> **PROBLEM TO WORK ON**:
Below are the records; retype each one exactly.

═══

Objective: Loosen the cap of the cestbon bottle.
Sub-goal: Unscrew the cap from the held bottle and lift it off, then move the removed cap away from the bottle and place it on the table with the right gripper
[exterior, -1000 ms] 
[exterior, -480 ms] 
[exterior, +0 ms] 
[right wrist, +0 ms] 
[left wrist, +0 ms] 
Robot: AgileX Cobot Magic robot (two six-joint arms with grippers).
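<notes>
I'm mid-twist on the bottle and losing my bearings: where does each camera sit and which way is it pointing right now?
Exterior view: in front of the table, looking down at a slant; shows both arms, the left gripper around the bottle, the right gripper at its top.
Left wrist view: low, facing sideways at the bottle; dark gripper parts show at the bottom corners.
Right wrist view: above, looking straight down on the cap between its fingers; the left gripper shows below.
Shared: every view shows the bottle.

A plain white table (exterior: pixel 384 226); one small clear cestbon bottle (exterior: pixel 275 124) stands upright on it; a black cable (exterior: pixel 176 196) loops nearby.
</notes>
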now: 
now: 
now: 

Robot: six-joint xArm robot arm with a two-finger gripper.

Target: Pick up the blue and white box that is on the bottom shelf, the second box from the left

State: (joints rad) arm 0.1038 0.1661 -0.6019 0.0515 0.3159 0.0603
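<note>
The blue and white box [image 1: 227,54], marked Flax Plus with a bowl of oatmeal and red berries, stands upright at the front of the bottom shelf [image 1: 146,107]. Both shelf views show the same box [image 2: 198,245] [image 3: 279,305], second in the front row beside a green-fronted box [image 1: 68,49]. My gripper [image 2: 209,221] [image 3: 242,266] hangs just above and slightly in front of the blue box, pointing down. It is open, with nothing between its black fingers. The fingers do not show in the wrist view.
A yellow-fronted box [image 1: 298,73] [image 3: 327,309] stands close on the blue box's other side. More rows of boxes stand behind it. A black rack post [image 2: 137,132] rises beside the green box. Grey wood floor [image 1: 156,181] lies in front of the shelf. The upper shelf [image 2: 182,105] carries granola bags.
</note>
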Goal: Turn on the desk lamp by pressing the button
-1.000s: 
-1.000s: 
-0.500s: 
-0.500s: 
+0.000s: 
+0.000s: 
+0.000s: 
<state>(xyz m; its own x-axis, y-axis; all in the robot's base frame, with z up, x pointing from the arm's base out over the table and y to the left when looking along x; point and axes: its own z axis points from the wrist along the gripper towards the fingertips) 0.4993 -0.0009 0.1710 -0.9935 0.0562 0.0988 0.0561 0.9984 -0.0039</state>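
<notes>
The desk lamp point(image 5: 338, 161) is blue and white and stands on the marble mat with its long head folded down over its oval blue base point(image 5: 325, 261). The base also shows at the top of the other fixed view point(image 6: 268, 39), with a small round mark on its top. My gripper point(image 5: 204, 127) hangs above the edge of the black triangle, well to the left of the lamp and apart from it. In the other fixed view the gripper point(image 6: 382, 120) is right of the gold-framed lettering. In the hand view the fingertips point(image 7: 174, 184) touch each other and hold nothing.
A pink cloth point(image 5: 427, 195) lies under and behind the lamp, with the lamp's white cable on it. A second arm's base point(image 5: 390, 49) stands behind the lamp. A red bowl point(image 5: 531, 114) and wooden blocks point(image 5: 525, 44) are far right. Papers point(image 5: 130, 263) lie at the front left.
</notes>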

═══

> **SOLVED EXERCISE**:
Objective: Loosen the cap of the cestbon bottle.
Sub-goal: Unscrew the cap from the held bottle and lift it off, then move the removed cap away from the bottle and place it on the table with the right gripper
[exterior, -1000 ms] 
[exterior, -480 ms] 
[exterior, +0 ms] 
[right wrist, +0 ms] 
[left wrist, +0 ms] 
Robot: AgileX Cobot Magic robot (two six-joint arms with grippers).
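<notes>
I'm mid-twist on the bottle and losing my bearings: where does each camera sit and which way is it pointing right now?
Exterior view: in front of the table, looking down at a slant; shows both arms, the left gripper around the bottle, the right gripper at its top.
Left wrist view: low, facing sideways at the bottle; dark gripper parts show at the bottom corners.
Right wrist view: above, looking straight down on the cap between its fingers; the left gripper shows below.
Shared: every view shows the bottle.

A plain white table (exterior: pixel 384 226); one small clear cestbon bottle (exterior: pixel 275 124) stands upright on it; a black cable (exterior: pixel 176 196) loops nearby.
</notes>
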now: 
now: 
now: 

Robot: six-joint xArm robot arm with a two-finger gripper.

Target: Pick up the blue and white box that is on the bottom shelf, the second box from the left

State: (joints rad) arm 0.1038 0.1661 -0.6019 0.0515 0.3159 0.0603
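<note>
The blue and white box [image 1: 227,54], marked Flax Plus with a bowl of oatmeal and red berries, stands upright at the front of the bottom shelf [image 1: 146,107]. Both shelf views show the same box [image 2: 198,245] [image 3: 279,305], second in the front row beside a green-fronted box [image 1: 68,49]. My gripper [image 2: 209,221] [image 3: 242,266] hangs just above and slightly in front of the blue box, pointing down. It is open, with nothing between its black fingers. The fingers do not show in the wrist view.
A yellow-fronted box [image 1: 298,73] [image 3: 327,309] stands close on the blue box's other side. More rows of boxes stand behind it. A black rack post [image 2: 137,132] rises beside the green box. Grey wood floor [image 1: 156,181] lies in front of the shelf. The upper shelf [image 2: 182,105] carries granola bags.
</note>
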Goal: Turn on the desk lamp by pressing the button
-1.000s: 
-1.000s: 
-0.500s: 
-0.500s: 
+0.000s: 
+0.000s: 
+0.000s: 
<state>(xyz m; its own x-axis, y-axis; all in the robot's base frame, with z up, x pointing from the arm's base out over the table and y to the left when looking along x; point and axes: its own z axis points from the wrist along the gripper towards the fingertips) 0.4993 -0.0009 0.1710 -0.9935 0.0562 0.0988 0.0561 0.9984 -0.0039</state>
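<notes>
The desk lamp point(image 5: 338, 161) is blue and white and stands on the marble mat with its long head folded down over its oval blue base point(image 5: 325, 261). The base also shows at the top of the other fixed view point(image 6: 268, 39), with a small round mark on its top. My gripper point(image 5: 204, 127) hangs above the edge of the black triangle, well to the left of the lamp and apart from it. In the other fixed view the gripper point(image 6: 382, 120) is right of the gold-framed lettering. In the hand view the fingertips point(image 7: 174, 184) touch each other and hold nothing.
A pink cloth point(image 5: 427, 195) lies under and behind the lamp, with the lamp's white cable on it. A second arm's base point(image 5: 390, 49) stands behind the lamp. A red bowl point(image 5: 531, 114) and wooden blocks point(image 5: 525, 44) are far right. Papers point(image 5: 130, 263) lie at the front left.
</notes>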

That is the entire output.